Chicago man loses 13 friends in Orlando shooting: 'I feel lost'

For the second night in a row, Chicagoans have gathered together on the North Side to grieve.

Monday’s vigil was held outside the Center on Halsted, which is a long-time refuge for the gay and lesbian community.

The mourners included Mayor Rahm Emanuel, religious leaders and poets, who all offered words of comfort to the community.

FOX 32 also sat down with a man who used to work at "Pulse,” and so far he's lost 13 friends with another 8 who are injured.

"I just hope one day I can wake up and it's just a joke - it's just - we've all been Punk’d, but it's reality,” Benjamin Di’Costa said.

It’s a reality that still doesn't seem real.

The place that Di’Costa knows so well, a second home at times, is now the scene of the deadliest mass shooting of its kind in US history.

"I feel numb, I feel lost, I feel vulnerable,” he said.

Now living in Chicago, Di'Costa is an HIV prevention coordinator. He moved to Chicago from Orlando where he was a dancer at "Pulse.”

"I can picture it, I can smell it, I can hear the sounds of the music and just see the smiles on everybody's faces,” Di’Costa said.
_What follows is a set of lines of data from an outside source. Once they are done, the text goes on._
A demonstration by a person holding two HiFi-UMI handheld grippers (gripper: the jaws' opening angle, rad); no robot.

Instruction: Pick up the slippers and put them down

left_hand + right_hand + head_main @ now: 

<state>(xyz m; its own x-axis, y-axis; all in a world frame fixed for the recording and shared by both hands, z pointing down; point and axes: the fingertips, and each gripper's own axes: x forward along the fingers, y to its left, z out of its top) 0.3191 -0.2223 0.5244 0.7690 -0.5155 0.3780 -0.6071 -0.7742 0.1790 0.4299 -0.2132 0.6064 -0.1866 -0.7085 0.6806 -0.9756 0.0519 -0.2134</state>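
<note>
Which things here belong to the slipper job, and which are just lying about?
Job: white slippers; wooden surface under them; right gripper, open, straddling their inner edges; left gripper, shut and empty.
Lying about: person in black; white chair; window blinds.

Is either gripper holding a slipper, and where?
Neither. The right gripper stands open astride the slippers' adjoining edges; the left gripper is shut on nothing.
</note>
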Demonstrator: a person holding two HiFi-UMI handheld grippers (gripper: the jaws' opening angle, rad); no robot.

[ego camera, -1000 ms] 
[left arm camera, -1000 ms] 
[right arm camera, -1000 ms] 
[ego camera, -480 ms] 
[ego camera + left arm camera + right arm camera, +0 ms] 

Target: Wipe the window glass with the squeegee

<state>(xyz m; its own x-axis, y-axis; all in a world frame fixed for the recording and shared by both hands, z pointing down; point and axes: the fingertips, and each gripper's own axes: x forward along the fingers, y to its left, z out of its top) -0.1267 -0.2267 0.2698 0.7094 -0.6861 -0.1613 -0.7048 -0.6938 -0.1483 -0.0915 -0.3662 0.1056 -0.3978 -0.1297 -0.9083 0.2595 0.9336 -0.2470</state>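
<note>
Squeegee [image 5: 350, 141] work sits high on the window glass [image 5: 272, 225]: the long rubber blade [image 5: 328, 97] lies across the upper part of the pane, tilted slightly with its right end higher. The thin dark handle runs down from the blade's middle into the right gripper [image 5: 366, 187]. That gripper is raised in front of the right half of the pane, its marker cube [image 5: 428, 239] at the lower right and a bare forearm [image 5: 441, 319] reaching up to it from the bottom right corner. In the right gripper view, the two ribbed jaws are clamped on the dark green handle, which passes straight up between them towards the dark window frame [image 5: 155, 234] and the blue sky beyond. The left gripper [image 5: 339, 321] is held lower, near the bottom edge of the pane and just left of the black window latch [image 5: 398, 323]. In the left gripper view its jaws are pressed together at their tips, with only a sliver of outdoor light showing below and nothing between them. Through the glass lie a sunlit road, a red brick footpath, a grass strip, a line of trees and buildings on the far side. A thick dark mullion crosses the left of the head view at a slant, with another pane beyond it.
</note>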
He says the nightclub was more than entertainment, and that it was a place to congregate and to be accepted.

Many of his friends died Sunday. 

“I have lost 13 and I have a handful more who are in ICU and we are still waiting to hear for many more,” Di’Costa said.

One of victims was Eddie Sotomayor.

"He was just warm and loving, and it was my first event since coming out and he just welcomed me with open arms,” Di’Costa added.

Di'Costa says most of the employees were able to escape Sunday morning, with some climbing through a window after they pulled out an air conditioning unit.

Had Di’Costa been there, he says he would've been right up front near the shooter.

"Around that time the shooting would have happened I would have been in the front door talking to people saying goodbye,” Di’Costa said.

He says there is light in a dark time. Donations have been pouring in for the victims' families.

Now, he says, he struggles to make sense of it all.

"There’s so much hatred in this world that can avoided by just love,” Di’Costa said.